Make an exact copy of the listing below. Pictures stay out of it.

────────────────────

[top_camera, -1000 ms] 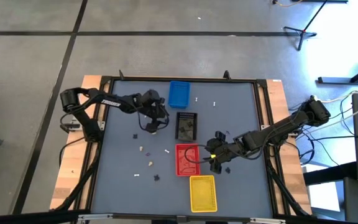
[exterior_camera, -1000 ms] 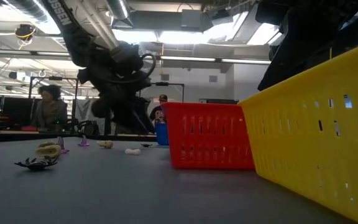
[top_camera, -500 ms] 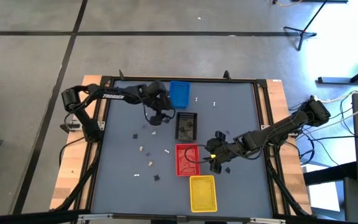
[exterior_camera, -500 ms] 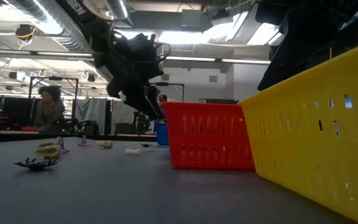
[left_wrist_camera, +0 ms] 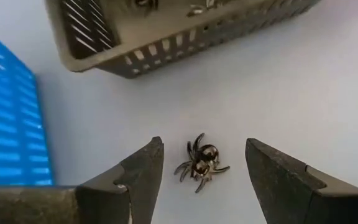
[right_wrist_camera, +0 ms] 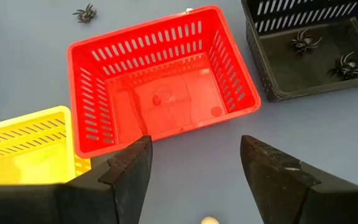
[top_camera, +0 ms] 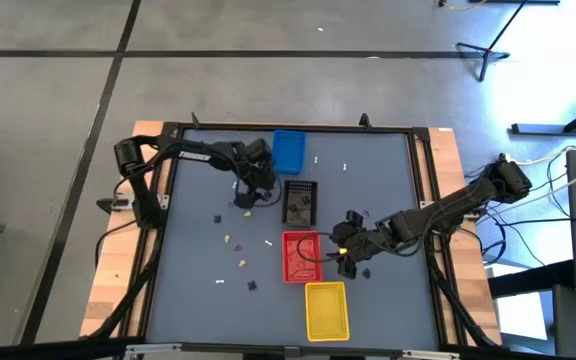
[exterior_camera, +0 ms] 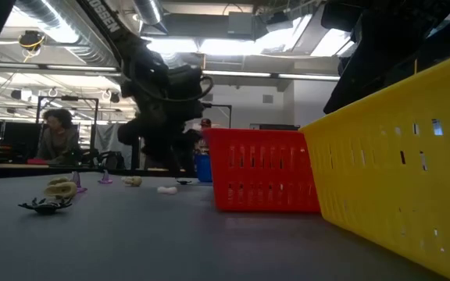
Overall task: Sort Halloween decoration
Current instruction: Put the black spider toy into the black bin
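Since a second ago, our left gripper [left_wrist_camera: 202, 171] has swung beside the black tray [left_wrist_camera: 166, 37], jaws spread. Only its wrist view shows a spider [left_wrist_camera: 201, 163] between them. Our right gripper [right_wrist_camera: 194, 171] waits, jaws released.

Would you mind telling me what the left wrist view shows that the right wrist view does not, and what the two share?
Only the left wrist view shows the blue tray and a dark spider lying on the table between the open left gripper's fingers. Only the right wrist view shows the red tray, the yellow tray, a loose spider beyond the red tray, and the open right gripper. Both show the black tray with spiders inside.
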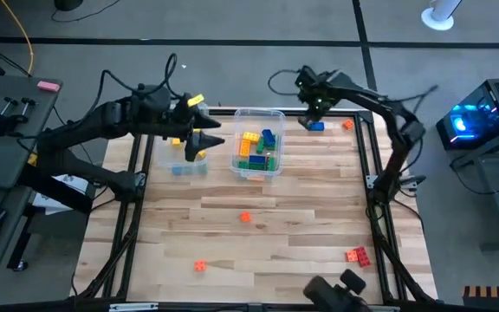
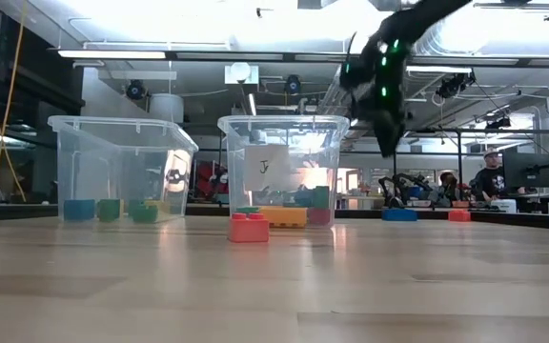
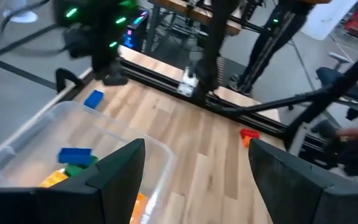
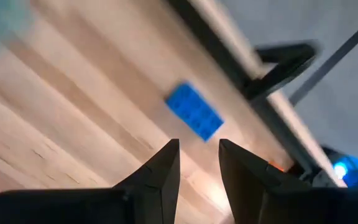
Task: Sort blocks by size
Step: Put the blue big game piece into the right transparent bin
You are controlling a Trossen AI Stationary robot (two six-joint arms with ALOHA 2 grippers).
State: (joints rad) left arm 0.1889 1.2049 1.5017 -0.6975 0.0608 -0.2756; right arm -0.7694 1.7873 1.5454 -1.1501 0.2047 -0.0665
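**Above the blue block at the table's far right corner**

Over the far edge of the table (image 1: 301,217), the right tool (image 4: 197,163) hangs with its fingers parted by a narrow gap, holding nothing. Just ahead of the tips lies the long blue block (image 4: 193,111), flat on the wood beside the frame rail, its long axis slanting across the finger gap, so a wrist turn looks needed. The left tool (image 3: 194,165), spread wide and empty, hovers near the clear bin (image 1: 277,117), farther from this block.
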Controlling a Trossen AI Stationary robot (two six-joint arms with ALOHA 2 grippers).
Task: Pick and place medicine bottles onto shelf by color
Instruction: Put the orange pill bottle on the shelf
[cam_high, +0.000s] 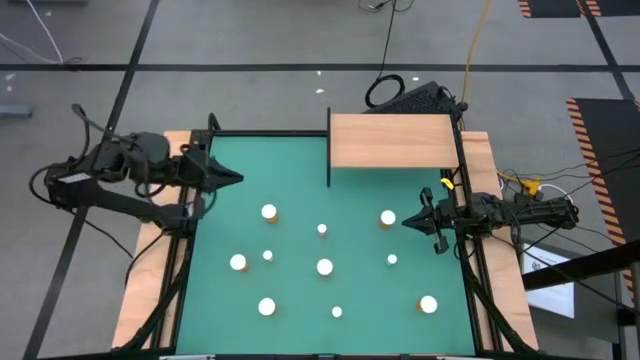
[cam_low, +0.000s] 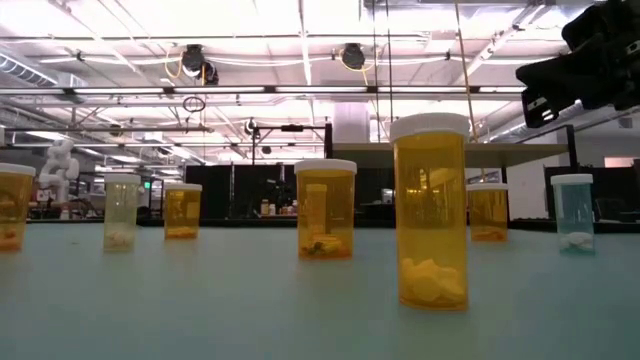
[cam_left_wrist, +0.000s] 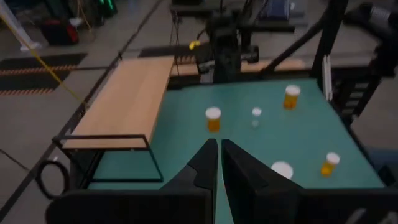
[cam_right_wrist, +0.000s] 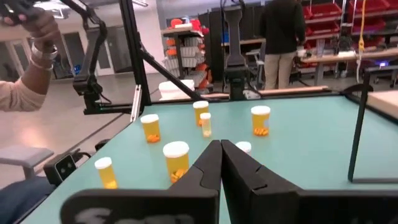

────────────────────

:: RESULT OF THIS TASK ::
[top_camera, -1000 ms] 
[exterior_camera, -1000 ms] 
[top_camera, -500 ms] 
[exterior_camera, -500 ms] 
[left_wrist_camera, +0 ms] 
[right_wrist_camera, +0 ms] 
[top_camera, +0 ms] 
[exterior_camera, +0 ms] 
Overall task: Sort Halloween decoration
Current instruction: Put the black spider toy into the black bin
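Since a second ago, our left gripper [left_wrist_camera: 202, 171] has swung beside the black tray [left_wrist_camera: 166, 37], jaws spread. Only its wrist view shows a spider [left_wrist_camera: 201, 163] between them. Our right gripper [right_wrist_camera: 194, 171] waits, jaws released.

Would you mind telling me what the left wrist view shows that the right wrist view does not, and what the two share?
Only the left wrist view shows the blue tray and a dark spider lying on the table between the open left gripper's fingers. Only the right wrist view shows the red tray, the yellow tray, a loose spider beyond the red tray, and the open right gripper. Both show the black tray with spiders inside.
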Task: Sort blocks by size
Step: Put the blue big game piece into the right transparent bin
You are controlling a Trossen AI Stationary robot (two six-joint arms with ALOHA 2 grippers).
State: (joints rad) left arm 0.1889 1.2049 1.5017 -0.6975 0.0608 -0.2756; right arm -0.7694 1.7873 1.5454 -1.1501 0.2047 -0.0665
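**Above the blue block at the table's far right corner**

Over the far edge of the table (image 1: 301,217), the right tool (image 4: 197,163) hangs with its fingers parted by a narrow gap, holding nothing. Just ahead of the tips lies the long blue block (image 4: 193,111), flat on the wood beside the frame rail, its long axis slanting across the finger gap, so a wrist turn looks needed. The left tool (image 3: 194,165), spread wide and empty, hovers near the clear bin (image 1: 277,117), farther from this block.
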Controlling a Trossen AI Stationary robot (two six-joint arms with ALOHA 2 grippers).
Task: Pick and place medicine bottles onto shelf by color
Instruction: Put the orange pill bottle on the shelf
[cam_high, +0.000s] 
[cam_low, +0.000s] 
[cam_left_wrist, +0.000s] 
[cam_right_wrist, +0.000s] 

The answer has been given in its entirety.